Photographer Uses His iPhone&#8217;s Glass Back as a Collodion Process Wet Plate


----------



## Jaemie (Aug 21, 2012)

Dang nifty.


----------



## sovietdoc (Aug 21, 2012)

This could sell for big bucks.


----------



## Derrel (Aug 21, 2012)

NOW I have seen it "all"!!!!!


----------



## jourdanlynch (Sep 18, 2012)

If you think about it, you could do this with many things... Hmmm ideas


----------



## amolitor (Sep 18, 2012)

What a completely screwed up and incorrect description of the collodion process. Also, the result is infernally fragile.

That said, yeah, you can smear collodion on pretty much anythind dark and shiny and get some interesting results. Be careful, the stuff is borderline explosive, and most of the chemistry involved in the process is at least a little bit toxic.

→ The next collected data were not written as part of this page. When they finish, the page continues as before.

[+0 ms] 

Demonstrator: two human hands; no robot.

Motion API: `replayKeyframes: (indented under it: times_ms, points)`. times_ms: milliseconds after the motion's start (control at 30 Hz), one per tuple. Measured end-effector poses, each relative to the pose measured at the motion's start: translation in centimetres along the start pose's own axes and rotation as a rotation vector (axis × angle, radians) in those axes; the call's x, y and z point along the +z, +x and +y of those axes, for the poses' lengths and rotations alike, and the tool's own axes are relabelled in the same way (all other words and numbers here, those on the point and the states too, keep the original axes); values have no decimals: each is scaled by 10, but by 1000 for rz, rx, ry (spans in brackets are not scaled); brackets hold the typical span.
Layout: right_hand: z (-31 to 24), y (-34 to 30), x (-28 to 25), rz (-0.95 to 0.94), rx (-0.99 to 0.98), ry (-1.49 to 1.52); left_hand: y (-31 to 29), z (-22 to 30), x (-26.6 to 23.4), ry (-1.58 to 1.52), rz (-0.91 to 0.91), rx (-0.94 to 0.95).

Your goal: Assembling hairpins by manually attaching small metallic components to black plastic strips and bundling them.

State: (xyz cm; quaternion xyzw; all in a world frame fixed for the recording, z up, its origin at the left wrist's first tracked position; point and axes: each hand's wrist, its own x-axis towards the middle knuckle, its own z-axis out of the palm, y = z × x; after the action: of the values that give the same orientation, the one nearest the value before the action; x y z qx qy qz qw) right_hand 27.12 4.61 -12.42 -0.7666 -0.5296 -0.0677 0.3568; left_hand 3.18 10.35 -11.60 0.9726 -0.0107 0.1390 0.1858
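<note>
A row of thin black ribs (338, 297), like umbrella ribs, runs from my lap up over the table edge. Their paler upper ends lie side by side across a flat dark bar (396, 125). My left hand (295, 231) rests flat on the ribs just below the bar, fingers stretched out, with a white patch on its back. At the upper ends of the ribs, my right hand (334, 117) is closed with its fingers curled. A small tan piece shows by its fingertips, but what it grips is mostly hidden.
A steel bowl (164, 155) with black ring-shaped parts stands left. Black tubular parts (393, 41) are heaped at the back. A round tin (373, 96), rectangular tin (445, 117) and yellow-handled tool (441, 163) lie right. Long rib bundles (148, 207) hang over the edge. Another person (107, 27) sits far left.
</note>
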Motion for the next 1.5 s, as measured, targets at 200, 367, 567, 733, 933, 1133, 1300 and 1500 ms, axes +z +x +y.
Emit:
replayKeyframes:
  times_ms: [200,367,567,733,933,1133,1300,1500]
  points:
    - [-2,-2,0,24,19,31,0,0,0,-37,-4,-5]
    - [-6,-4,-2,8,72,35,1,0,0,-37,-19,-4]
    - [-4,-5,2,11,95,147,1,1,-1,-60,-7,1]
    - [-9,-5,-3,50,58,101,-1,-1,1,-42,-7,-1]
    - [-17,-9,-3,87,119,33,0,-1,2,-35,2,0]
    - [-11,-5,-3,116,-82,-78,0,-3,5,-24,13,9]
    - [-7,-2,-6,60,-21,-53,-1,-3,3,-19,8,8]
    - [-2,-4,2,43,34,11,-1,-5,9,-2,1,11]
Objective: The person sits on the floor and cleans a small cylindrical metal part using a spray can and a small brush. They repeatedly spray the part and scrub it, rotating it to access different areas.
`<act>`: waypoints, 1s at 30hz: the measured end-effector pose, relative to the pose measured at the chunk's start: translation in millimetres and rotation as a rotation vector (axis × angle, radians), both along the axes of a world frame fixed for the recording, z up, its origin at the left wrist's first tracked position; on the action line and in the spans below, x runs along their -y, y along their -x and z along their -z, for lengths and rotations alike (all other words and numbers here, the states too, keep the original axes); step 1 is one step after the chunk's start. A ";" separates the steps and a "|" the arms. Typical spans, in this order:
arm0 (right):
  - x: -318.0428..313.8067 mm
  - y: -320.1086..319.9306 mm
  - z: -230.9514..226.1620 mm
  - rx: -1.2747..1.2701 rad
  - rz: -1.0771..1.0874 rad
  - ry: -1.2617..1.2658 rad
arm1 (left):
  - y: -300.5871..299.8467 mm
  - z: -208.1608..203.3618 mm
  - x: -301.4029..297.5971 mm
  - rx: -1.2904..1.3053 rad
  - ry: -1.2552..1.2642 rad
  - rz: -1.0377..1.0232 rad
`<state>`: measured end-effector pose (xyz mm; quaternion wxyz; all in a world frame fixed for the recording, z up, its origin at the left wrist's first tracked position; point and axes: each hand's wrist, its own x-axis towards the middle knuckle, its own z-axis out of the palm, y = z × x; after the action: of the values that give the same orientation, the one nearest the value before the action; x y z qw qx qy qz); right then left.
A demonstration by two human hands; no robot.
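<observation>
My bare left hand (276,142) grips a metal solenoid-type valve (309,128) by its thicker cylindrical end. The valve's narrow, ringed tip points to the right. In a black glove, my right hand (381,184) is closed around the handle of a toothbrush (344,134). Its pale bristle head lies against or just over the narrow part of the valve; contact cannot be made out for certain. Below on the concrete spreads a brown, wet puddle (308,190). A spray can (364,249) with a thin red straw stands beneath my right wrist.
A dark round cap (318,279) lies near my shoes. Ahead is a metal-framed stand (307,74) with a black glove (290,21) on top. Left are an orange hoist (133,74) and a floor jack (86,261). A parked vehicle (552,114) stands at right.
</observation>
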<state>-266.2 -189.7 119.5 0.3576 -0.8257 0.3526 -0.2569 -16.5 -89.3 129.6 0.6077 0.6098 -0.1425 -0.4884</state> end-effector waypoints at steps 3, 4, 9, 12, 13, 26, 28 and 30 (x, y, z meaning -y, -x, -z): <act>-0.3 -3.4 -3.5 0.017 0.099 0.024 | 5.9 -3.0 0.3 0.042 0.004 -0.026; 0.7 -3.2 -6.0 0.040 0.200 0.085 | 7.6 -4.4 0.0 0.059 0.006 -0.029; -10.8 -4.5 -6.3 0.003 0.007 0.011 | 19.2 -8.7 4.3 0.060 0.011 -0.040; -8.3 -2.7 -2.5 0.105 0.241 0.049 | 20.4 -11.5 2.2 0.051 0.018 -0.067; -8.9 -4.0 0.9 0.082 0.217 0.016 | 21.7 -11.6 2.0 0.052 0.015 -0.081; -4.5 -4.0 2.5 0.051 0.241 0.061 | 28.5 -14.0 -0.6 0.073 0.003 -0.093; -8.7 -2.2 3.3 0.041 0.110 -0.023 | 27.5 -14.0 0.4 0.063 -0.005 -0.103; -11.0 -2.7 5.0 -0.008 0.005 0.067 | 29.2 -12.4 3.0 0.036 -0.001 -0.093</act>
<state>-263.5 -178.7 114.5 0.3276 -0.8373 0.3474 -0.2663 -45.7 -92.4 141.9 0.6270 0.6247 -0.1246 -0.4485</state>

Can you still get liquid emulsions in a can? You used to be able to get this crap that you could pretty much paint on anything and use with standard chemistry, I think. That's a bit more tractable, although it is a negative process, not a direct positive one like collodion.


----------



## rexbobcat (Sep 19, 2012)

amolitor said:


> What a completely screwed up and incorrect description of the collodion process. Also, the result is infernally fragile.
> 
> That said, yeah, you can smear collodion on pretty much anythind dark and shiny and get some interesting results. Be careful, the stuff is borderline explosive, and most of the chemistry involved in the process is at least a little bit toxic.
> 
> Can you still get liquid emulsions in a can? You used to be able to get this crap that you could pretty much paint on anything and use with standard chemistry, I think. That's a bit more tractable, although it is a negative process, not a direct positive one like collodion.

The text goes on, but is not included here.